With the corrections guy, Arthur Fraser, clearly bent on tainting the president’s image, he’s clearly had too much on his place to pay meaningful attention to the Auditor-General’s (AGSA) reports. A miserable indictment those have for us: “AGSA identified 268 material irregularities in the 2022/23 municipality audits under the Municipal Financial Management Act, amounting to an estimated value of R5.19 billion. Most of these were related to procurement and payments, resource management, revenue management, and interest and penalties.” In its 2021/2022 audit it found that “Of the 257 audited municipalities, only 38 (15%) had received clean audits, and 21 of those were in the Western Cape.” In orderly societies this would see the toppling of governments, or mass protests on the streets, here at home the show goes on as normal.

South Africa’s Auditor General, Tsakani Maluleke. Image: INTOSAI journal.

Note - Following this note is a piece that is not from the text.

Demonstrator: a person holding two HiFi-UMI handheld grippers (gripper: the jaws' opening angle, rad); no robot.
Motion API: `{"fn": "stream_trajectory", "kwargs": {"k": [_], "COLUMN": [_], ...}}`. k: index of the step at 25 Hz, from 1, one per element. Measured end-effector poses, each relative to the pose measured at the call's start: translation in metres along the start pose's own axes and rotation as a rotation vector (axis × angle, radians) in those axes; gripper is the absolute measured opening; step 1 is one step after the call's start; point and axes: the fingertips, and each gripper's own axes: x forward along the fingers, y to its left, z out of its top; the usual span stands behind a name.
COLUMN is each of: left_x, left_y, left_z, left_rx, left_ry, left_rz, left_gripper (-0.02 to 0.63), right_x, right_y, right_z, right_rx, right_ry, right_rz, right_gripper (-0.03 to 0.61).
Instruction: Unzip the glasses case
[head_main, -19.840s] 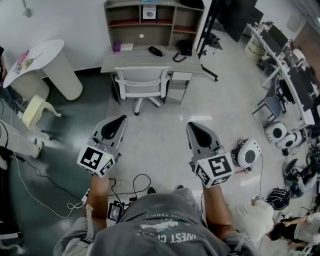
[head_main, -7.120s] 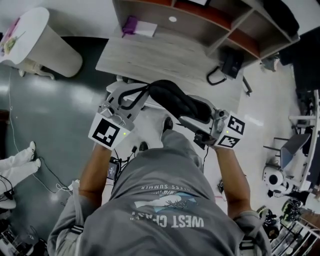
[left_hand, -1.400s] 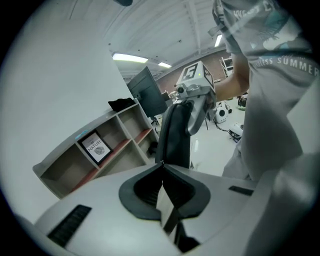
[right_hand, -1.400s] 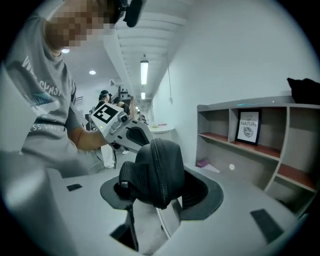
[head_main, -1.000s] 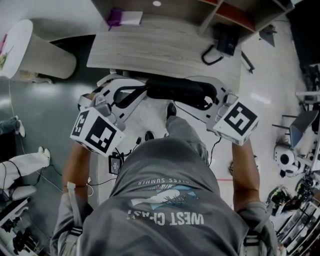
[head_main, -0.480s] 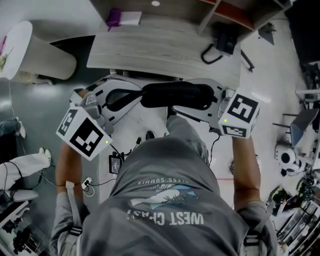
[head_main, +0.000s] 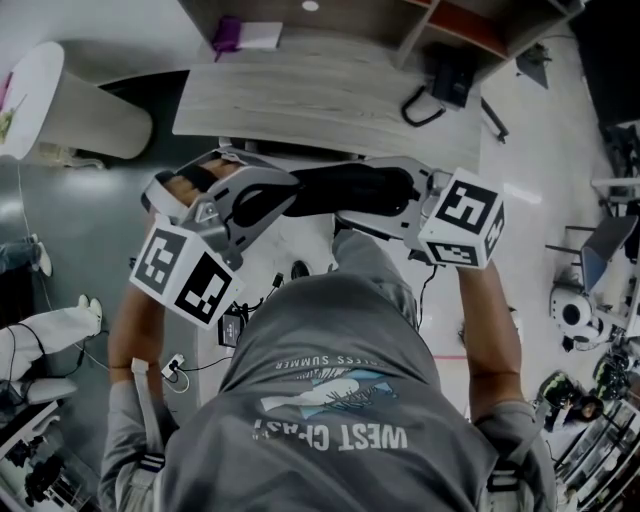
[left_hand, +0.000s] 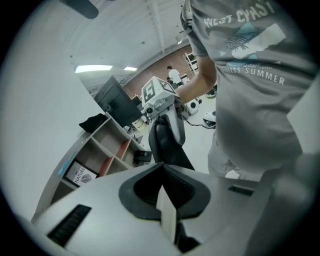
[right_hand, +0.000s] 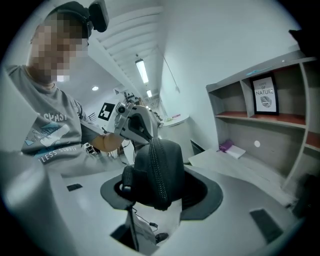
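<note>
The black zipped glasses case hangs in the air in front of my chest, lying crosswise between both grippers. My right gripper is shut on its right end; in the right gripper view the case fills the jaws, its closed zipper running along the top. My left gripper is shut at the case's left end on the zipper line. In the left gripper view the jaws meet with no gap, the case just beyond; the pull itself is hidden between the tips.
A wooden desk with a shelf unit stands ahead, carrying a black device and a purple item. A white round table is at far left. Cables lie on the floor below my arms.
Both grippers have rolled a little; the left marker cube swung out left and back. The case stays held between them in about the same place.
</note>
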Motion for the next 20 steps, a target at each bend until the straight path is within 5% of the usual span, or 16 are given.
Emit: {"fn": "stream_trajectory", "kwargs": {"k": [4, 8, 20], "left_x": [0.002, -0.004, 0.010], "left_y": [-0.014, -0.015, -0.008], "left_z": [0.009, 0.021, 0.038], "left_rx": [0.025, -0.053, 0.084], "left_ry": [-0.034, -0.143, -0.118], "left_rz": [-0.081, -0.121, -0.125], "left_gripper": [0.000, -0.002, 0.000], "right_x": [-0.003, -0.013, 0.010], "right_y": [0.007, 0.018, 0.024], "right_z": [-0.012, -0.010, -0.024], "right_rx": [-0.027, -0.032, -0.021], "right_ry": [0.089, 0.102, 0.151], "right_rz": [0.092, 0.150, 0.198], "right_gripper": [0.224, 0.222, 0.224]}}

Through the Presidential Employment Stimulus, says Ramaphosa, “we have created more than 1.7 million work and livelihood opportunities. Through the stimulus, we have placed more than one million school assistants in 23 000 schools, providing participants with valuable work experience while improving learning outcomes.” It’s worth noting that a bulk of these “livelihood opportunities” often amount to waste pickers who earn peanuts and have no benefits.

As it concerns the energy crisis, Ramaphosa mentions several measures which makes him “confident that the worst is behind us and the end of load-shedding is finally within reach.” Here, he also points that billions have already been invested in the Northern Cape with its “optimal solar conditions.” You’d remember that last year the president appointed a minister of electricity, Kgosientsho Ramakgopa, who soon became famous for shebeen-ish dance moves than he was for putting an end to the load-shedding nightmare.

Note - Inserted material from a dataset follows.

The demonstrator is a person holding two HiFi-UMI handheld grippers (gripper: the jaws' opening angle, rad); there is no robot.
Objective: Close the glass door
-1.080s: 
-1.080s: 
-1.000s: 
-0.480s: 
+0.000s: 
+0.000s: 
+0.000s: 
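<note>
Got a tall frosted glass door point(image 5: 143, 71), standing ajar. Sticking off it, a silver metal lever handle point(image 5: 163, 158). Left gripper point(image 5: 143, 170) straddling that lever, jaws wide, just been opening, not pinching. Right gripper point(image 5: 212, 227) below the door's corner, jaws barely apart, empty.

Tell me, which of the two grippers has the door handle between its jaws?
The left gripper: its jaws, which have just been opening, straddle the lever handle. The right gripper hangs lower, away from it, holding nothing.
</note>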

In point form some of the key points:

  1. Special Economic Zone in the Boegoebaai port to drive investment in green energy.
  2. To support electric vehicle manufacturing in South Africa to grow our automotive sector.
  3. To improve our ports and rail network and restore them to world-class standards.
  4. Completed the auction of broadband spectrum after more than a decade of delays, resulting in new investment, lower data costs and improved network reach and quality.
  5. Around 25% of farmland in our country is now owned black South Africans.
  6. The latest matric pass rate, at 82.9%, is the highest ever.
  7. Nearly nine out of every 10 households live in a formal dwelling.
  8. The recruitment of 20,000 police officers over the last two years and another 10,000 in the year to come.

Of course, rather than dwell on the myriad challenges facing the country, the president sought to highlight the improvements made in the 30 years of democracy. Not unexpected, he touched on quite liberally on the years of state capture as well as the previous regime and how the ruling ANC has sought to better the misfortunes suffered by the previously marginalised. As he waxed lyrical, several polls were sounding the death knell of Khongolose, predicting that party support might fall below fifty percent in the coming elections. But judging by the president’s tone, he seemed undaunted by that prospect. However, with the emergence of new parties and a pervasive sense of loss of confidence in the ruling party on the ground, we may see fewer MPs from the ANC in the House next year. And to the unemployed, that might feel like cause to knock back a few cold ones at the local.